Теперь я захлебывалась от слез.
Я захлебывалась, не зная, что сказать в ответ, поэтому лишь продолжала глотать слезы.
Наконец Ли Цзюань поднялась с кровати, подошла ко мне и обняла.
Вместо лишних уговоров она лишь сказала:
– Не плачь, скажи что-нибудь.
И тогда я выдавила из себя:
– Как такое могло произойти? Почему-у?! Уже два близких мне человека сполна хлебнули горя.
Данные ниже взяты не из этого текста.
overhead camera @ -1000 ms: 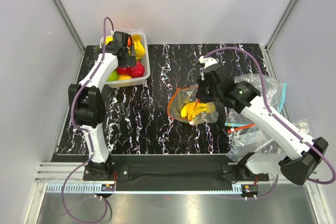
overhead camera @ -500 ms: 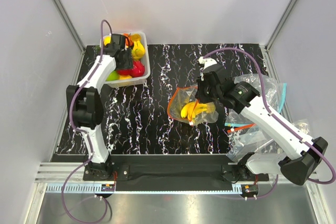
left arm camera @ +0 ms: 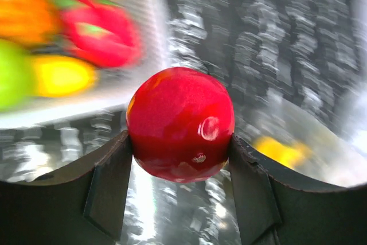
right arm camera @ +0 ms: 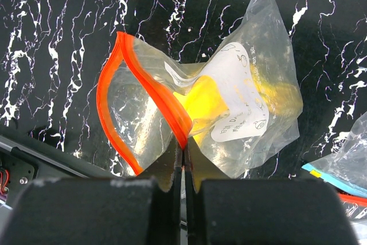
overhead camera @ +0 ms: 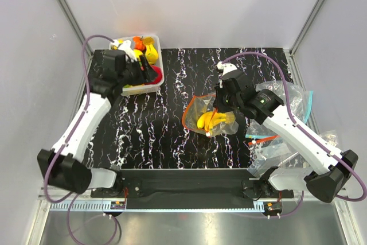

Ну почему Всевышнему понадобилось мою единственную подругу наделить такой же ужасной судьбой?!
В тот вечер Ли Цзюань, прихватив свою подушку, перебралась на мою кровать и, взяв мою руку в свою, долго лежала со мной, спокойно слушая мою историю.
Я призналась, что раньше кое в чем обманывала ее.
Я поведала ей обо всех обстоятельствах своей жизни, также рассказала про свои акции, которые сильно поднялись в цене, и о том, сколько у меня сейчас денег… Я стала перед ней совершенно прозрачной, я стала сама собой.
Утром я сказала:
– Цзюань, прекращай работать в этом клубе, я переживаю, что однажды ты не устоишь перед соблазном и потеряешь контроль…
– Хорошо, – ответила она, – я поищу другое место, но из-за того, что набор везде закончился, боюсь, что, уволившись, останусь совсем без денег, от этого мне не по себе…
– Приходи к нам на фабрику, – предложила я, – нам как раз не хватает начальницы конвейера. На этой должности зарплата немного выше, если согласишься, я все устрою.
– Так и быть, – ответила она.
11
– И что это значит? – нараспев спросил он, тщательно полируя пилочкой ногти.
Чжао Цзывэй придавал большое значение уходу за руками, до этого мне не доводилось видеть, чтобы у мужчины были настолько холеные белые руки.
Он даже головы не поднял, словно я не стоила его внимания и вообще была недостойна говорить с ним с глазу на глаз.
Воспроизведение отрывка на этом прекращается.